-- Work to be completed --
Write the lines out again, from the top of the material to the line containing "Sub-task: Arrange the", pictures excluded.

-- Data extract --
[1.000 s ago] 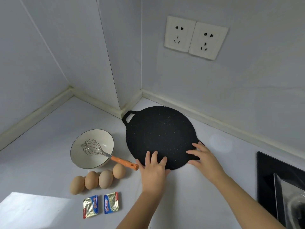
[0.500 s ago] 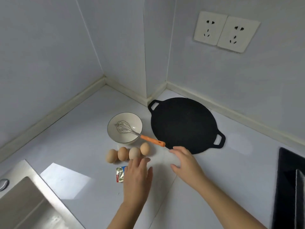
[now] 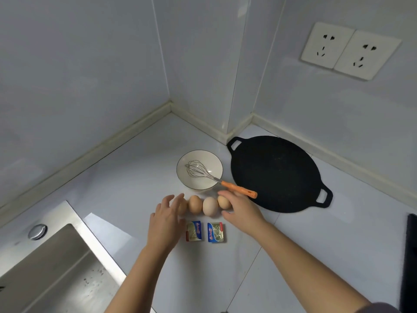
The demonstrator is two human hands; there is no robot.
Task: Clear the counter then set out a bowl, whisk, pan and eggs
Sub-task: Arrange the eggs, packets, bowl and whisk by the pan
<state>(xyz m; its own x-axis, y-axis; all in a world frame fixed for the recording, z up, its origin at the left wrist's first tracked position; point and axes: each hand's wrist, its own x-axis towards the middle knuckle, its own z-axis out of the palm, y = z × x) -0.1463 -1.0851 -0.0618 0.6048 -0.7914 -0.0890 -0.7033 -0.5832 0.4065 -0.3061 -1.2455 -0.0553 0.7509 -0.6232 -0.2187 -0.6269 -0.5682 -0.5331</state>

-- Task result --
[1.000 s ago] 
[0.500 s ago] 
[now] 
The demonstrator is two human hands; there is no robot.
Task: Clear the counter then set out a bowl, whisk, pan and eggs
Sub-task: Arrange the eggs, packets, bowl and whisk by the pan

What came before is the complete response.